Per la strage di Fidene dell’11 dicembre 2022 e il processo a carico di Claudio Campiti, l’uomo che sparò durante una riunione di condominio, il giudice per le indagini preliminari ha ammesso 36 parti civili. Si tratta dei familiari delle vittime, persone vicine e anche il consorzio Valleverde. Vanno a processo anche i responsabili del poligono di Tor di Quinto, da dove Campiti prese l’arma poco prima di recarsi al bar in cui compì la strage, per reati omissivi sul controllo delle armi.

Strage di Fidene, le accuse contro Claudio Campiti (e contro il Poligono di Tor di Quinto)

Al processo che si aprirà per la strage di Fidene, sono molte le accuse da cui dovrà difendersi Claudio Campiti. La procura di Roma infatti chiuso le indagini formalizzando a suo carico le accuse di  omicidi aggravati dalla premeditazione e dai futili motivi, tentato omicidio di altre cinque persone sedute al tavolo del consiglio di amministrazione del consorzio e di lesioni personali derivate dal trauma psicologico subito dai sopravvissuti, concretizzatosi in insonnia, depressione, flashback e sindrome del sopravvissuto.

Dovranno subire un processo anche il presidente della Sezione Tiro a Segno Nazionale di Roma e un dipendente addetto all’armeria del poligono di tiro di Tor di Quinto, accusati di omissioni sul controllo e la vigilanza sulle armi. I due hanno rifiutato l’udienza preliminare e saranno processati direttamente nel corso del 2024.

Ma non solo,  perché, in relazione a questo aspetto della vicenda, e cioè a come Campiti avesse potuto procurarsi l’arma che gli ha permesso di uccidere tre donne e ferirne mortalmente un’altra, i pm chiedono anche di ammettere come responsabili civili il ministero dell’Interno e quello della Difesa a cui spetta la vigilanza sull’attività dei poligoni di tiro.

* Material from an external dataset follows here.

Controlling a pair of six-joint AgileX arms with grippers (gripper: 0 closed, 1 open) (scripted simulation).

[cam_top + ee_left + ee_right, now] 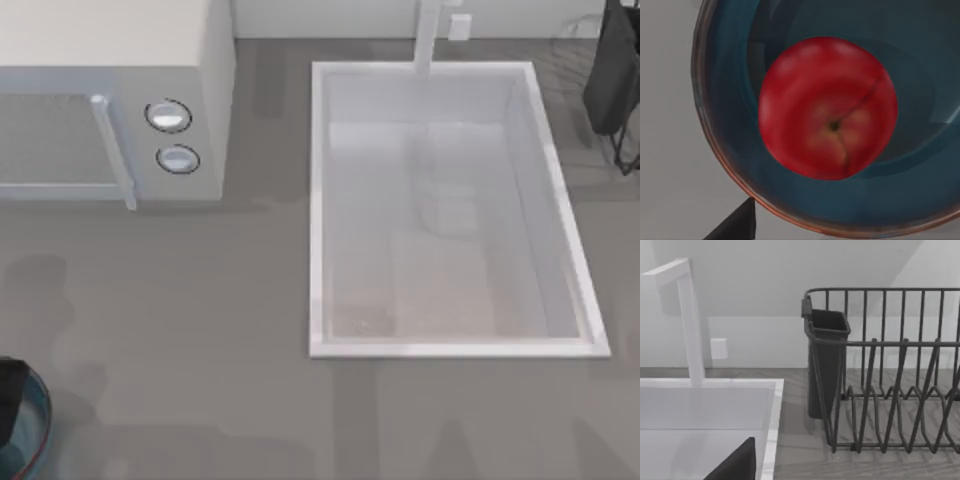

Strage di Fidene, cosa emerge a chiusura delle indagini della Procura

Secondo quanto ricostruito dalle indagini portate avanti dalla Procura di Roma, l’11 dicembre del 2022 Claudio Campiti si è recato, armato di una pistola Glock calibro 45, che si era proprio procurato poco prima al poligono di Tor di Quinto, alla riunione dei condomini del Consorzio Valleverde, che si stava tenendo nel gazebo del bar “Il posto giusto”,a Fidene, nella periferia nord est di Roma.

Secondo quanto emerso dall’inchiesta, dopo aver fatto ingresso all’interno del gazebo del bar dove era in corso l’assemblea del consorzio, impugnando una pistola  Claudio Campiti si dirigeva direttamente verso i componenti del consiglio di amministrazione e i revisori contabili seduti a un tavolo.

Poi, avrebbe pronunciato la frase ‘vi ammazzo tutti!’ e sarebbero seguiti gli spari che hanno ucciso tre delle aderenti al Consorzio: Sabina Sperandio, Nicoletta Golisano e Fabiana De Angelis colpite in punti vitali. Una quarta donna, Elisabetta Silenzi, rimase ferita dai colpi di pistola e morì qualche giorno dopo. 

Dagli atti la ricostruzione del pomeriggio di terrore è vivida e agghiacciante. La procura scrive che una donna, revisore contabile, era riuscita a evitare i colpi di pistola ‘abbassandosi e nascondendosi sotto al tavolo mentre Campiti, allarmato per la confusione generata e i condomini che si erano alzati dai tavoli si voltato verso di loro dando le spalle al tavolo del consiglio di amministrazione. A quel punto uno dei partecipanti all’assemblea sarebbe riuscito a bloccarlo, mettendo fine alla sparatoria che sarebbe potuta terminare con un ulteriore bagno di sangue.

I futili motivi contestati a Claudio Campiti dai pm sono quelli relativi a un contenzioso che l’uomo aveva con il Consorzio Valleverde e che si trascinava già da anni ma anche, scrivono i magistrati, relativi a ragioni di rancore più volte palesate in passato nei confronti dei membri del Consorzio e dei componenti del Consiglio di Amministrazione”

Campiti è atteso a chiusura dell’udienza preliminare in tribunale il prossimo 16 novembre.